Tuesday, 20 August 2024

Access

 My son is an ambulatory wheelchair user. He's about to start university, and today we travelled into central Manchester for his Disabled Students Allowance (DSA) assessment, to determine what equipment and support he needs to succeed while he's there. It was a refreshing change, after years of dealing with the DWP on behalf of two disabled children/young adults, to encounter an assessor who understood their brief and whose objective was to find the right tools and recommend them. All in all, quite a postive day.

Getting to the assessment centre, though, was another matter. I didn't want to drive into central Manchester (there are too many stealth bus lanes and closed-to-ordinary-traffic roads these days aimed at trapping the unwary occasional traveller to our fair city in its penalty traffic camera system) but we have an integrated public transport system and it's only three miles, so this shouldn't have been a problem.

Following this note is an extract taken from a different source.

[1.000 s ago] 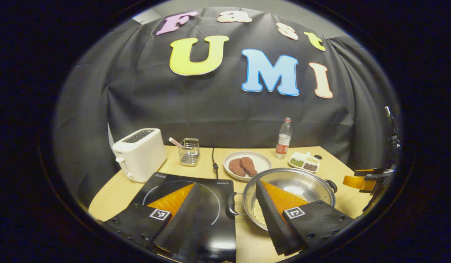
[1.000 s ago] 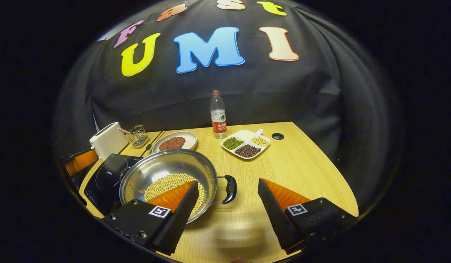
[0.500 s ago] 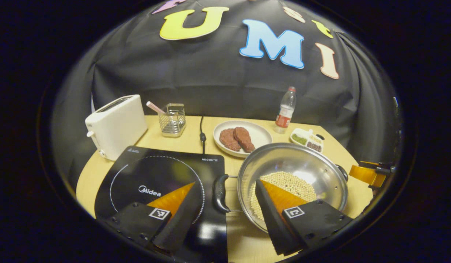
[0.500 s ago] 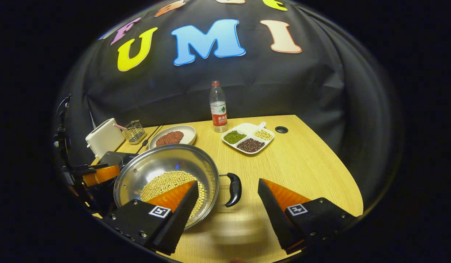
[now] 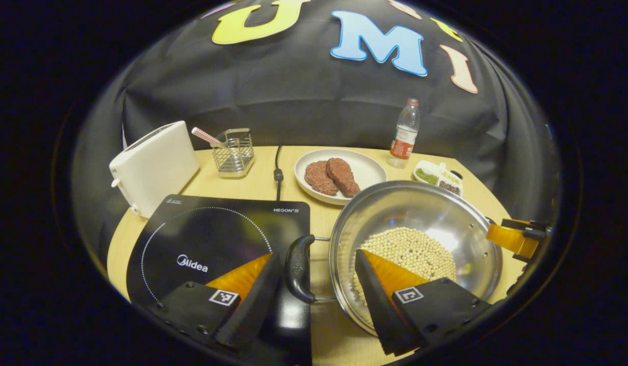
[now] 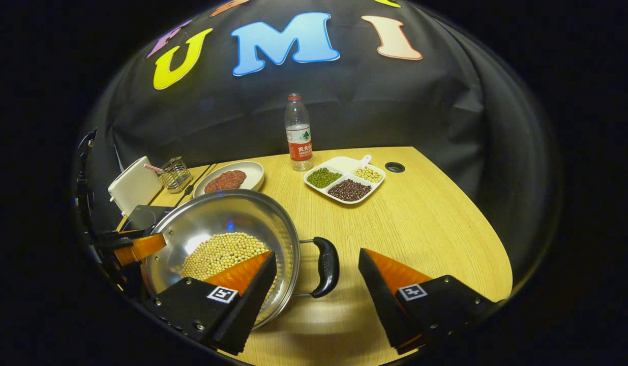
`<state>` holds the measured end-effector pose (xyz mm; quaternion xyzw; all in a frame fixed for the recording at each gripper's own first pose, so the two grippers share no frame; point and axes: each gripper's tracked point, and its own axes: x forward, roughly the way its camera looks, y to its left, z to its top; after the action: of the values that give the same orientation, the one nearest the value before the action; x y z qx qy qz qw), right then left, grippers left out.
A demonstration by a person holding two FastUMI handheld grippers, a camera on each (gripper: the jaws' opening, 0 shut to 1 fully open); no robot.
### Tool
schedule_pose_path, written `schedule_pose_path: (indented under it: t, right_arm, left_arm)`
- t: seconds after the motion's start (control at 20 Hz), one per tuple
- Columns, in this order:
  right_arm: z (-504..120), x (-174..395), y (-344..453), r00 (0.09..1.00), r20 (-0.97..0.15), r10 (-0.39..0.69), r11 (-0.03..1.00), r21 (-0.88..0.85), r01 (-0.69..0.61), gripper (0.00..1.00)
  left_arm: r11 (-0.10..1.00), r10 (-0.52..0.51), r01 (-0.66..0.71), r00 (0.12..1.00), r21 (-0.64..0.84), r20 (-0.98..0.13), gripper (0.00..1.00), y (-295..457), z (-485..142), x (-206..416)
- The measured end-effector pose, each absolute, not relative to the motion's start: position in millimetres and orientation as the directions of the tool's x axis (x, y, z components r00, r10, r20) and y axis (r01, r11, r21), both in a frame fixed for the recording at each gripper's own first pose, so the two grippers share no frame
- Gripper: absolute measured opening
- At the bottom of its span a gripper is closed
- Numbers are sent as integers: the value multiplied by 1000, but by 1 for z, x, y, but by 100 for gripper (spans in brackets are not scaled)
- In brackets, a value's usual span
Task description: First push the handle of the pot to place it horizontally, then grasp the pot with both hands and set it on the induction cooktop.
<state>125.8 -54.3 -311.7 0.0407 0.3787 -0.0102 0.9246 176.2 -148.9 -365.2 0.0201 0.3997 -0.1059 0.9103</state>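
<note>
The steel pot (image 5: 410, 208) holds pale beans and stands on the table just right of the black induction cooktop (image 5: 212, 239). Its two black handles point left and right. My left gripper (image 5: 314, 300) is open, with the pot's left handle (image 5: 297, 267) between its fingers, close to the left finger. My right gripper (image 6: 314, 300) is open too, and the right handle (image 6: 326, 267) lies in its gap with neither finger touching it. In the right gripper view, the pot (image 6: 217, 218) is at lower left with the left gripper (image 6: 136, 246) at its far side. The right gripper (image 5: 514, 239) sits at the pot's right rim.
A white toaster (image 5: 153, 162), a wire holder (image 5: 235, 152) and a power cable (image 5: 278, 173) stand behind the cooktop. Behind the pot are a plate (image 5: 367, 168) with meat, a water bottle (image 5: 405, 134) and a divided dish (image 6: 344, 183) of beans. A cable hole (image 6: 395, 166) lies far right.
Both grippers have moved forward and down towards the pot, so each handle now sits between open fingers. The pot has not moved.
</note>
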Motion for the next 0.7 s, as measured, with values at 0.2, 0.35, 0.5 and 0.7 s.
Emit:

We couldn't go by train because Levenshulme still has no disabled access (I've lived here nearly 40 years and it's been promised for pretty much all that time). If you look closely at this lovely print by my friend Paul Magrs, you'll see the problem. No matter that disabled people and parents with prams can't actually get from the street to the ticket office or platforms - as our councillor told us, we have a lovely new mural to enjoy to raise morale!




My son's not keen on buses which, while fairly plentiful, can be tricky to get on and off, even where the suspension can be dropped to street level (he could do a whole separate blog post about the trials of getting around by bus) and the audible disgruntlement of some of the travelling public make it a less than pleasurable experience.

His favoured mode of transport is the Metrolink system, which has good accessibility and which has a stop about 2-3 minutes walk/wheel from the assessment centre, so Plan A was drive the 3.5 miles to East Didsbury metrolink, park and get the tram into town. 

We got to East Didsbury to find NO parking spaces (Note to Offspring: apply for that Blue Badge before you go to uni) so we had to devise a Plan B, which was to drive all the way back past home and another 3 miles into the city centre to park near that light-sapping place that replaced the old BBC studios on Oxford Road (Circle Square). This was about a ten minute walk/wheel from the assessment centre, with a light uphill incline, but nothing like the hills in Leeds where he will be studying. 

Gentle reader, if you are not disabled you may never have noticed the appalling quality of dropped kerbs in the centre of this "world class city" - they either aren't dropped enough, or too much (so that puddles form in them) or the surrounding tarmac is so poorly maintained that any advantage to dropping a kerb is lost. My son is fit enough to do a mini-wheelie to get himself over the initial bump of a not-quite-dropped-enough kerb, but many wheelchair users could not. We can understand (if not be happy about) the paltry 10 functional dropped kerbs of the 38 he had to navigate other week while taking part in Levenshulme Pride - after all, it's "only the suburbs" and there's no money - but the Manchester is allegedly one of the country's major urban centres, one of the flattest cities in the country and we love it to bits, but really - this is the state of just one the kerbs that has been made 'accessible' (all of that cracked tactile paving was loose and unstable).




So why are they so bad? Does the council just chuck the contract at the cheapest bidder? Do they not do any inspections of the work to see if it's actually fit for pupose? Maybe it's just that until and unless you experience them as a wheelchair user, they probably look lovely.


We're both taking part in the Manchester Pride march this weekend, so will keep you posted on how we get on!